I recently covered the things I love about Android so it only seems fair to touch on its weaknesses (only a small portion of the part outside the “awesomeness” bubble on the previous post). I’d like to remind the audience that I’m not an Android or iPhone zealot—I think they are both fantastic devices and have recommended each. If anything, I’d say I’m a usability zealot but that’s for another post.

Battery and Charging

The biggest problem for me is poor battery life. This will certainly vary from phone to phone as it strikes me as mostly a hardware issue. I’ve heard that the iPhone 4 gets good battery life, at least for a smartphone so that’s something to aspire to. My Droid Incredible can just make it a full day if I hardly use it. However, if I surf at lunch, use the GPS, or mess around with it much, it’s at 20% left by end of business.

It also seems to charge slowly. I don’t really have any empirical evidence for this, it’s just a feeling. My old iPod Touch would recharge to 80% in about an hour (or it seemed like it).

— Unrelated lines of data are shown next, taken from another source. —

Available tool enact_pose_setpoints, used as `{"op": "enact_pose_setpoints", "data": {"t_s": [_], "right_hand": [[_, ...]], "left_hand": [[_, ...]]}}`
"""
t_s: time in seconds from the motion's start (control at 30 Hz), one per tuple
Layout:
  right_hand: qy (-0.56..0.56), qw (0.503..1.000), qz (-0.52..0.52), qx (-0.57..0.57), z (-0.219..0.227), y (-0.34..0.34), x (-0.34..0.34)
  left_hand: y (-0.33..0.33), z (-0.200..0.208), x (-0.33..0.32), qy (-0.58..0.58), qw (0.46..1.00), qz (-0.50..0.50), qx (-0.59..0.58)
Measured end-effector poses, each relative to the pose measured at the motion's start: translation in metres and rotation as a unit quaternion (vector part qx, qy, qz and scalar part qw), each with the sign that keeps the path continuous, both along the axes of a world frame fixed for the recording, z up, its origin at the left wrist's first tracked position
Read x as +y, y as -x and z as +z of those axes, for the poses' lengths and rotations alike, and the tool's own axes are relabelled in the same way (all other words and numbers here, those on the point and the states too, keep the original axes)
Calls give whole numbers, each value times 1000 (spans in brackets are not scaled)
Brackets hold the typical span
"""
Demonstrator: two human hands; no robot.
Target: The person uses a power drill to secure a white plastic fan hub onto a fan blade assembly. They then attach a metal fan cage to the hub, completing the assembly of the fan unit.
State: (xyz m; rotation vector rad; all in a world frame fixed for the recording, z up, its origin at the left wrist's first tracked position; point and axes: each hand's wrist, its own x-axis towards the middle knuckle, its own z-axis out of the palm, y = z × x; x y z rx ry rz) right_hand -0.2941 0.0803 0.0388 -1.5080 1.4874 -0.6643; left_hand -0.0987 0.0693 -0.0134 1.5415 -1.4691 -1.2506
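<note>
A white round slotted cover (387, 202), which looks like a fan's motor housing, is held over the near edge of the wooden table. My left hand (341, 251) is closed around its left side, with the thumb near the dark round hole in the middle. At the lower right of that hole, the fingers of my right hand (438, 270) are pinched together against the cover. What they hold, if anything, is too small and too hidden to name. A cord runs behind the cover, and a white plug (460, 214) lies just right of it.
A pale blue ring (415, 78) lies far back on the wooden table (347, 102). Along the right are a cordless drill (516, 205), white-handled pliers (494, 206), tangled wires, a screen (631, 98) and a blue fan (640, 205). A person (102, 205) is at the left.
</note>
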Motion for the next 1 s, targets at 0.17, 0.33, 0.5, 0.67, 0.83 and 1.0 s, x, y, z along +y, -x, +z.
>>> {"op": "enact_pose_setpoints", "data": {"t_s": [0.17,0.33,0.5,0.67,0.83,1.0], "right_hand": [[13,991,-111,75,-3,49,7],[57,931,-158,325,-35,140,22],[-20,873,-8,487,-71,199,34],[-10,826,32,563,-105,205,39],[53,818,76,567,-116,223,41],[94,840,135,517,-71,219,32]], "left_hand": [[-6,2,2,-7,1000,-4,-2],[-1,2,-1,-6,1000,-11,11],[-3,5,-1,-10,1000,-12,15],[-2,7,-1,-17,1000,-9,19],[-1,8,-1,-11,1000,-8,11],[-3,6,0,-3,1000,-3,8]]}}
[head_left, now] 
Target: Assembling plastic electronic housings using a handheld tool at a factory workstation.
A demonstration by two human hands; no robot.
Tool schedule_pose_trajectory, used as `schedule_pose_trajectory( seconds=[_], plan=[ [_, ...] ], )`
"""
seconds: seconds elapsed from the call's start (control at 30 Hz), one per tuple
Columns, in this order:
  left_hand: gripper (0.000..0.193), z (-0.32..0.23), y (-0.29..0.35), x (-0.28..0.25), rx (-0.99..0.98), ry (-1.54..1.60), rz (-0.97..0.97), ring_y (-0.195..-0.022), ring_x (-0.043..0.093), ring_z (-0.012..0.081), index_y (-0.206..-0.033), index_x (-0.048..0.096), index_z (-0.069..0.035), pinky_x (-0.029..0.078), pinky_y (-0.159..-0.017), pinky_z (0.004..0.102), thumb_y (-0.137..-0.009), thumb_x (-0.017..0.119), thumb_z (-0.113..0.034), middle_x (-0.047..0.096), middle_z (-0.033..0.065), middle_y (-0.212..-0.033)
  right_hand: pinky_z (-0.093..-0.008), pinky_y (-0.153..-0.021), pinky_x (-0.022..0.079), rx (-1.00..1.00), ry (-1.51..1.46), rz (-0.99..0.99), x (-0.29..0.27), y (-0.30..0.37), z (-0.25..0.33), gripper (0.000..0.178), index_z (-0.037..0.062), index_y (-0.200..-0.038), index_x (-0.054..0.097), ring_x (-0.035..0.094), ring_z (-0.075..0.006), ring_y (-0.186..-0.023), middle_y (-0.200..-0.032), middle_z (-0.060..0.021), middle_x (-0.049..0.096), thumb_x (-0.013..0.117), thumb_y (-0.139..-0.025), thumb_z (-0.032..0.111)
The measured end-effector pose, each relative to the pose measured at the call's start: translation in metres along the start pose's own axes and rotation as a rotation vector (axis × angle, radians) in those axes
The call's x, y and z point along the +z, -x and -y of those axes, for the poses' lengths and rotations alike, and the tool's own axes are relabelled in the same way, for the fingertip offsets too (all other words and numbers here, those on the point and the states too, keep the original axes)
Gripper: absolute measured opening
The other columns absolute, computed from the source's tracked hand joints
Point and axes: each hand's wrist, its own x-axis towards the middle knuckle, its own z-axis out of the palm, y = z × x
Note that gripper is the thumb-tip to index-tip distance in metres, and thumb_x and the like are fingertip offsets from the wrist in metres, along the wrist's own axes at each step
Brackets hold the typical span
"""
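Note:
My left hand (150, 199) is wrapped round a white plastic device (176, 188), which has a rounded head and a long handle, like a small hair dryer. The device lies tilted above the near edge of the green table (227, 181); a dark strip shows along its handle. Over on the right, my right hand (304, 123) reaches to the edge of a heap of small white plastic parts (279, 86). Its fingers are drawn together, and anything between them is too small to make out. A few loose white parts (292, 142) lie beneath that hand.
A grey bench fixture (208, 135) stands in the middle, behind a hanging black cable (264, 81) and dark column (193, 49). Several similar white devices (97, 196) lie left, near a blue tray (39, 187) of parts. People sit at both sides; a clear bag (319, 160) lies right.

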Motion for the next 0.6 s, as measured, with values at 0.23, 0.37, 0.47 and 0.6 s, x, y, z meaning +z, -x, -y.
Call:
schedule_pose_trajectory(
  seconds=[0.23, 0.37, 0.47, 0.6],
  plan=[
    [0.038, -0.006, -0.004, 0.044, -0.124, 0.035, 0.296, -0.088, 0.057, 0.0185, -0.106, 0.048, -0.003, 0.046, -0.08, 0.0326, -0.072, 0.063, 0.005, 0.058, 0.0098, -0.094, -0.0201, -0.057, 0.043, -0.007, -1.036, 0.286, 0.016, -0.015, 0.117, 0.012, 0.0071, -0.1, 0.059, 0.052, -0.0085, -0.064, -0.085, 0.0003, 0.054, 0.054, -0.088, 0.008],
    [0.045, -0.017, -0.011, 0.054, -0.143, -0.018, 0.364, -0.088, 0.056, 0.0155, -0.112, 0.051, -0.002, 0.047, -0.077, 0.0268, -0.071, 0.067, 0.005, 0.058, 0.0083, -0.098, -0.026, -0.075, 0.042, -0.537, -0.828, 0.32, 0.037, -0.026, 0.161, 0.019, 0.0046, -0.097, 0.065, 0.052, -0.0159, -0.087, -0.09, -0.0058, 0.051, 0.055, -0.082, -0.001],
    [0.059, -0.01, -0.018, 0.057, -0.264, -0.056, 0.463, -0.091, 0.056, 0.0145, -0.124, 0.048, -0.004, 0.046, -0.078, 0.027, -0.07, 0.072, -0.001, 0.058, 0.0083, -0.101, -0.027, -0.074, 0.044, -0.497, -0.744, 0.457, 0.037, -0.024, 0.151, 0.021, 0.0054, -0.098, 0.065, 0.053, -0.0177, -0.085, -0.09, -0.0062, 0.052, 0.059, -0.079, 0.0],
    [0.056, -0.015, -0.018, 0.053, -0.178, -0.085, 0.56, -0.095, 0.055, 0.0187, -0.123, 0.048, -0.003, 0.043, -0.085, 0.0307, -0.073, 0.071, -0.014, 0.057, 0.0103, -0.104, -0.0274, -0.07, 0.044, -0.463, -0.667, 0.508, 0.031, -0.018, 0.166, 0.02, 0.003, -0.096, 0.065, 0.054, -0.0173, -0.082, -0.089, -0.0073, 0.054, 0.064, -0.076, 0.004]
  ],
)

My Droid takes three hours to get there, and four to five to reach 100%.

Missing Hardware Configuration Standards

One hallmark difference between the Android platform and iPhone is the obvious fact that Android can run on numerous devices, each with different hardware. I have no problem with this. I like that people who prefer physical keyboards or optical joysticks, or whatever can get them. What I don’t like is that there’s seemingly no standard for button ordering or placement. For example, here’s the Motorola Droid 2, the Motorola Droid X, The HTC G1/Dream, and HTC Droid:

Notice the button arrangements:

This is crazy—the four standard buttons should always be in the same order. This is a pretty basic UI guideline that I am surprised wasn’t mandated in the Android licensing. There may very well be other combinations out there, too—these are just the first four phones I thought of. This comes

I’m not using this as an argument against buttons—just against different orderings. I like the four that I have and prefer this to the iPhone’s very adequate and acceptable single button.

Strangely, I’m actually OK with the custom UIs that Motorola and HTC have been developing. I think they are fostering some good ideas and I hope that in a year or two, vanilla Android will be polished enough that the vendor UIs will be absorbed and dissolved—but we’re not there yet.

Waiting for Updates

Android is a rapidly evolving platform—Google’s released four significant updates since it was first launched about a year and a half ago. With an update every four to six months, I’ve become accustomed to (and enjoy) regular improvements.

The problem is that the updates hit only Google’s Nexus One initially. Everyone else has to wait for the vendor to pick it up, merge it into their customized version of Android, and route it through the carrier. This process seems to take two to three months.

Admittedly, this complaint is hardly fair–it’s really a case of mismanaging expectations. The vendors and the carriers have historically done a very poor job of communicating when the updates will arrive and it’s the not knowing that drives me crazy. By ignoring the issue, the rumor mill spins out of control.

This was one of the top reasons I rooted my phone–I wanted to have more control over installing updates.

It’s Slow and Unintuitive

Just kidding–it’s crazy fast and chock-full of intuitive awesomeness.


1 comment

Math Zombie said on 2010-09-30

The iPhone charges full in a couple hours, it is pretty quick.